_Task to complete:_ Among the lines of the records, find all that carry the word "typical" and copy them.

Saved data entries:
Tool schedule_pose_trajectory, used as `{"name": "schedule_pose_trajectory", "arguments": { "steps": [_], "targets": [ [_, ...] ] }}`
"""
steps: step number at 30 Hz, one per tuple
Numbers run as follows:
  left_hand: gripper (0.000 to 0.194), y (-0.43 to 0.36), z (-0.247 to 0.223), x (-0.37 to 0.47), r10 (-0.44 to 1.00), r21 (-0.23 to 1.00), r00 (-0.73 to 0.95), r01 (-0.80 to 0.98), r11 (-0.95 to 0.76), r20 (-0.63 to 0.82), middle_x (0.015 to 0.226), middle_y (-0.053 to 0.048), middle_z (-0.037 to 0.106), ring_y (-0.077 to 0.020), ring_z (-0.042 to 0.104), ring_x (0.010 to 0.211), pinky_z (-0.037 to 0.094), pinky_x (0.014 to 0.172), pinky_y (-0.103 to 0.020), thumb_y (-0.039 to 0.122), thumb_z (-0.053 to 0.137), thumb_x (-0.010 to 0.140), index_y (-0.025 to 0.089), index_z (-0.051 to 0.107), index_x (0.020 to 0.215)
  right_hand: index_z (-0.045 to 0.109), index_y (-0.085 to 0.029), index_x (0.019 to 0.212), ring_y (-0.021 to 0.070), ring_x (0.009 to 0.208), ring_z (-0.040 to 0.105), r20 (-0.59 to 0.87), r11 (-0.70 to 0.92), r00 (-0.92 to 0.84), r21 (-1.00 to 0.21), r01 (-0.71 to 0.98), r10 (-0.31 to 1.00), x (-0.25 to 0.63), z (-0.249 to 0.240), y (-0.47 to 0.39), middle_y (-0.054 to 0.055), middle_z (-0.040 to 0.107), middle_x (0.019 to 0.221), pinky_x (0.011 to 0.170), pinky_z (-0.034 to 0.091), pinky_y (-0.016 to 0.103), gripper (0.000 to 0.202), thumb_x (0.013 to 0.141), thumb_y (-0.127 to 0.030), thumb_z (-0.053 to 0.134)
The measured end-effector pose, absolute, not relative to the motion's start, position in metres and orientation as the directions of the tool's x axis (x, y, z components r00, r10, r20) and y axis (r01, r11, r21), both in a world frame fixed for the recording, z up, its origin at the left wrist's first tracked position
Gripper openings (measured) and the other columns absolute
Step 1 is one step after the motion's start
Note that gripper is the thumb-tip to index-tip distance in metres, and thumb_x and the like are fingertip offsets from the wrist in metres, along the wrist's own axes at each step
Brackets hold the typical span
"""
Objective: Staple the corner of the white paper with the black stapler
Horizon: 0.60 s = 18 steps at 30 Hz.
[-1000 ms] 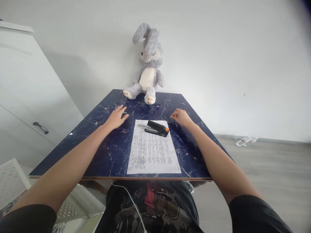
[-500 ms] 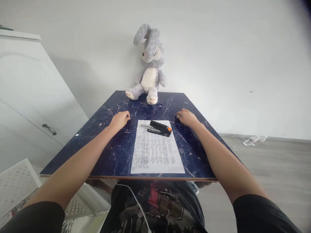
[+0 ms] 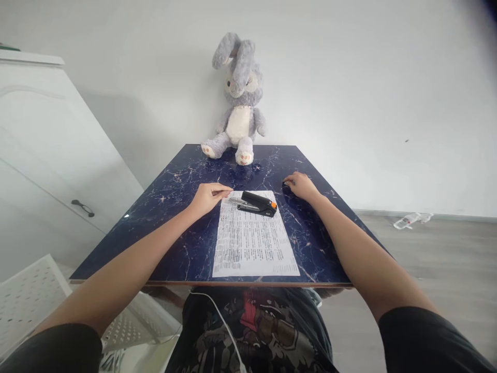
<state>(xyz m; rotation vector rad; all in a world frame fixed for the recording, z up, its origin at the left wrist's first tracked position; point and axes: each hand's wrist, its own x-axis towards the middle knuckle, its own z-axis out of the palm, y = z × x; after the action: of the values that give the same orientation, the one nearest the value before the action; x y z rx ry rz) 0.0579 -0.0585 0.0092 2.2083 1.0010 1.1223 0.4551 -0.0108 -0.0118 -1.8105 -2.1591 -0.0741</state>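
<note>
A black stapler [image 3: 259, 206] with an orange patch lies on its side across the top of a printed sheet of paper [image 3: 256, 243], its metal tray swung apart from the black upper arm. My left hand [image 3: 209, 199] is at the sheet's upper left corner, close to the stapler's metal tip. Thumb and forefinger meet in a pinch there; whether anything is between them cannot be made out. To the right of the sheet, my right hand [image 3: 302, 185] rests on the table with curled fingers. Something small and dark shows at its fingertips, too small to name.
The dark blue marbled table [image 3: 174, 178] carries everything. A grey plush rabbit [image 3: 239, 122] sits at its far edge against the wall. On the left stand a white cabinet [image 3: 46, 134] and a white perforated rack [image 3: 33, 290]. A white cable [image 3: 217, 311] hangs over my lap.
My left hand has moved right, from the bare table to the paper's upper left corner, and its fingers have stretched out into a pinch. My right hand has barely moved.
</note>
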Motion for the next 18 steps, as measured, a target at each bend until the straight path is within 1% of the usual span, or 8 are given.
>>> {"name": "schedule_pose_trajectory", "arguments": {
  "steps": [2, 5, 7, 12, 15, 18],
  "targets": [
    [0.022, -0.057, 0.007, 0.059, 0.77, 0.669, 0.399, 0.388, -0.634, 0.498, 0.108, -0.007, 0.081, -0.0234, 0.077, 0.096, 0.062, 0.09, -0.038, 0.038, 0.072, 0.091, 0.023, 0.083, 0.104, 0.078, -0.02, 0.119, 0.0278, 0.107, 0.065, 0.288, 0.191, -0.133, -0.184, 0.964, 0.948, 0.455, -0.013, -0.01, 0.013, 0.069, 0.116, 0.097, 0.05, 0.035, 0.032, 0.101, -0.024, 0.053],
    [0.024, -0.056, 0.003, 0.063, 0.781, 0.675, 0.396, 0.399, -0.62, 0.483, 0.107, -0.006, 0.081, -0.0242, 0.077, 0.097, 0.061, 0.094, -0.04, 0.034, 0.078, 0.086, 0.023, 0.082, 0.108, 0.077, -0.021, 0.12, 0.0285, 0.107, 0.065, 0.292, 0.202, -0.14, -0.193, 0.96, 0.946, 0.454, -0.015, -0.011, 0.013, 0.068, 0.117, 0.095, 0.051, 0.036, 0.031, 0.099, -0.026, 0.055],
    [0.025, -0.056, 0.001, 0.067, 0.783, 0.679, 0.426, 0.404, -0.613, 0.454, 0.106, -0.006, 0.082, -0.0246, 0.077, 0.098, 0.061, 0.096, -0.041, 0.031, 0.081, 0.084, 0.022, 0.082, 0.107, 0.077, -0.021, 0.12, 0.029, 0.108, 0.065, 0.289, 0.211, -0.15, -0.191, 0.959, 0.945, 0.453, -0.016, -0.01, 0.014, 0.068, 0.116, 0.096, 0.051, 0.036, 0.031, 0.098, -0.024, 0.055],
    [0.036, -0.059, 0.0, 0.076, 0.787, 0.74, 0.509, 0.366, -0.565, 0.349, 0.107, -0.009, 0.081, -0.0255, 0.078, 0.1, 0.063, 0.094, -0.041, 0.028, 0.082, 0.081, 0.019, 0.079, 0.116, 0.074, -0.019, 0.124, 0.0304, 0.108, 0.064, 0.287, 0.236, -0.178, -0.183, 0.954, 0.941, 0.453, -0.021, -0.006, 0.015, 0.066, 0.116, 0.1, 0.05, 0.039, 0.034, 0.098, -0.027, 0.055],
    [0.038, -0.058, -0.001, 0.076, 0.784, 0.755, 0.521, 0.348, -0.555, 0.337, 0.108, -0.009, 0.081, -0.0258, 0.078, 0.102, 0.063, 0.094, -0.041, 0.028, 0.082, 0.081, 0.019, 0.078, 0.117, 0.071, -0.019, 0.129, 0.032, 0.111, 0.061, 0.274, 0.24, -0.19, -0.162, 0.957, 0.943, 0.454, -0.024, -0.004, 0.016, 0.064, 0.12, 0.103, 0.048, 0.042, 0.037, 0.099, -0.03, 0.053],
    [0.039, -0.056, -0.003, 0.076, 0.787, 0.779, 0.517, 0.317, -0.54, 0.335, 0.109, -0.009, 0.081, -0.0254, 0.078, 0.101, 0.063, 0.094, -0.042, 0.031, 0.082, 0.082, 0.02, 0.077, 0.118, 0.07, -0.019, 0.131, 0.0324, 0.112, 0.06, 0.259, 0.242, -0.197, -0.155, 0.958, 0.945, 0.454, -0.024, -0.004, 0.018, 0.062, 0.121, 0.105, 0.047, 0.043, 0.038, 0.1, -0.031, 0.052]
  ]
}}
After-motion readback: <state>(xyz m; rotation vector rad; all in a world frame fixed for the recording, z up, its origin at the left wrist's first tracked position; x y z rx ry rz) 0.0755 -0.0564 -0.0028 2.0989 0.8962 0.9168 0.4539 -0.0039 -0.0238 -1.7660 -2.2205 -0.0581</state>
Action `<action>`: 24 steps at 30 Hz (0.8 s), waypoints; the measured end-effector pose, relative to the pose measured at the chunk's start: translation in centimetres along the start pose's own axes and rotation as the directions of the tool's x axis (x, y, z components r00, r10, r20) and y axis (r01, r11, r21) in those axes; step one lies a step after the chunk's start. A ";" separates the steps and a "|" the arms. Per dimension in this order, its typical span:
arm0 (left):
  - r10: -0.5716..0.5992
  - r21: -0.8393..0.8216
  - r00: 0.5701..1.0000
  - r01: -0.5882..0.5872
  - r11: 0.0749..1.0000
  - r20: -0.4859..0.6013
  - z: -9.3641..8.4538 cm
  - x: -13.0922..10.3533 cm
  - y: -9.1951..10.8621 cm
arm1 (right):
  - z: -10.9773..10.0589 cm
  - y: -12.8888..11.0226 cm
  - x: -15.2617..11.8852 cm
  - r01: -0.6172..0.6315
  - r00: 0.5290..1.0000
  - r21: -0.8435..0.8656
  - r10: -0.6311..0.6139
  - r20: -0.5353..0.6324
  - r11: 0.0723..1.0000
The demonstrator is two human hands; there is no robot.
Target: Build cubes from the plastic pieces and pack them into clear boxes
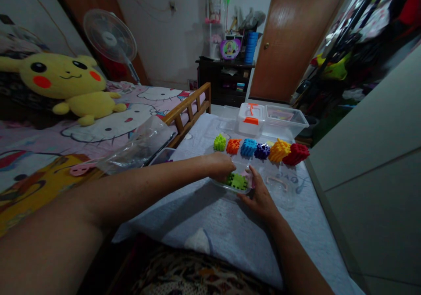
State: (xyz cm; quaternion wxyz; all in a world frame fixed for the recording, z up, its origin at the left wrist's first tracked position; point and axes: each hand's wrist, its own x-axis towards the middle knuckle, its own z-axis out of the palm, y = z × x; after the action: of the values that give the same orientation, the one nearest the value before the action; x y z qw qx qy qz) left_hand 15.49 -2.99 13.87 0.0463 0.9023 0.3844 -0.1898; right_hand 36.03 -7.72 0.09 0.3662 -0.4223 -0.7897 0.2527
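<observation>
A small clear plastic container (226,187) holds bright green notched puzzle pieces (239,181) and sits on the cloth-covered table. My left hand (221,165) reaches into it from the left, fingers curled down beside the green pieces; the fingertips are hidden. With thumb and fingers apart around its right side, my right hand (258,194) grips the container. Behind it stands a row of interlocking blocks: lime (219,142), orange (233,146), light blue (248,147), dark purple (262,151), yellow (279,150) and red (296,154).
A clear lid (281,192) lies right of my hands. At the table's far end are a lidded box with an orange handle (250,119) and a larger clear bin (286,121). Left are a wooden bed rail (187,110), a plastic bag (138,143) and a yellow plush toy (88,104).
</observation>
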 end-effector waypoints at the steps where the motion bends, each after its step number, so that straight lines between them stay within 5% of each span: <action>1: -0.002 -0.014 1.000 0.002 1.000 -0.018 -0.2 -0.2 -0.1 | 0.0 0.0 0.0 -0.001 1.000 -0.004 0.001 0.000 1.000; 5: -0.067 -0.140 0.986 0.045 0.989 -0.154 -1.3 -2.0 -0.8 | -0.1 -0.2 -0.3 -0.005 1.000 -0.012 0.005 -0.012 1.000; 7: -0.145 -0.268 0.941 0.061 0.962 -0.307 -1.6 -3.1 -0.9 | -0.6 -0.2 -0.5 0.002 1.000 0.003 -0.002 -0.007 1.000; 12: -0.436 -0.594 0.644 -0.036 0.804 -0.629 2.2 -4.7 0.3 | -4.3 0.5 -0.6 -0.029 0.995 -0.052 0.024 -0.101 0.998; 15: -0.617 -0.738 0.494 -0.078 0.670 -0.613 6.5 -4.5 1.6 | -7.5 1.9 -0.7 -0.141 0.975 -0.169 0.107 -0.196 0.975; 19: -0.779 -0.868 0.392 -0.138 0.476 -0.489 11.1 -3.4 2.8 | -9.8 4.2 -1.6 -0.216 0.976 -0.348 0.206 -0.067 0.912; 21: -0.834 -0.907 0.356 -0.171 0.386 -0.422 12.3 -2.9 2.9 | -9.9 5.2 -2.1 -0.248 0.959 -0.434 0.283 0.018 0.866; 24: -0.869 -0.933 0.357 -0.238 0.271 -0.344 13.0 -2.4 2.8 | -9.6 6.2 -2.4 -0.258 0.936 -0.511 0.344 0.080 0.820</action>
State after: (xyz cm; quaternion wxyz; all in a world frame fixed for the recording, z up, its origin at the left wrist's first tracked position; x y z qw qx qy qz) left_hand 12.02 -9.56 2.57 0.2788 0.5283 0.5948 0.5379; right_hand 47.52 -5.69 0.59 0.1336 -0.5983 -0.7788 0.1325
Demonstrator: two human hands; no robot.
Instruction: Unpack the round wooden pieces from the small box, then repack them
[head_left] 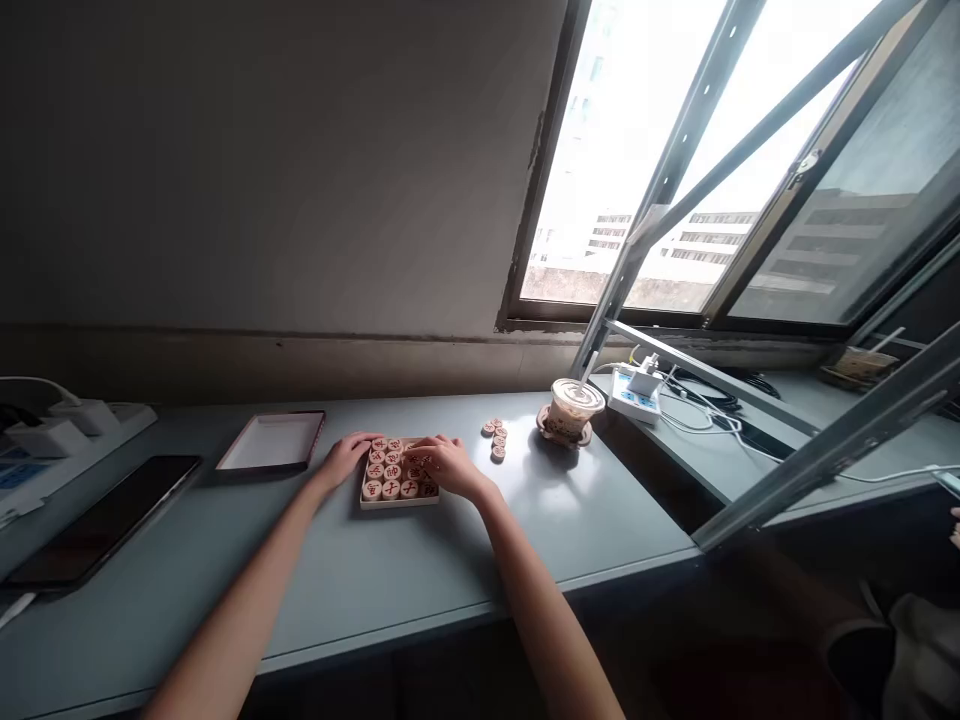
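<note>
Left hand (346,460): loosely curved, fingertips at box's ten o'clock corner; grip on the rim, can't tell. Right hand (448,466): palm down, fingers bent over the pieces at one to two o'clock in the box; pinching one or just touching, can't tell. Xiangqi box (400,504): open, straight ahead at twelve o'clock from me, between my hands, round xiangqi pieces (391,489) in rows. From box: loose pieces (499,441) at two o'clock, iced drink cup (574,408) beyond; box lid (271,443), between nine and ten; phone (105,520), nine, farther out.
</note>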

_Task result:_
Brackets hold the typical span
Action `<action>`: 24 steps at 30 Hz (0.8 s), waypoints; the measured end-effector pose, relative to the pose measured at the chunk's start: translation in centimetres along the start pose's own axes and rotation as the directions of the tool's x axis (x, y, z components r00, r10, r20) and y axis (r01, r11, r21) in those axes; step one lies a step after the chunk's start. A ";" separates the steps and a "|" the arms. Per dimension in this order, its typical span:

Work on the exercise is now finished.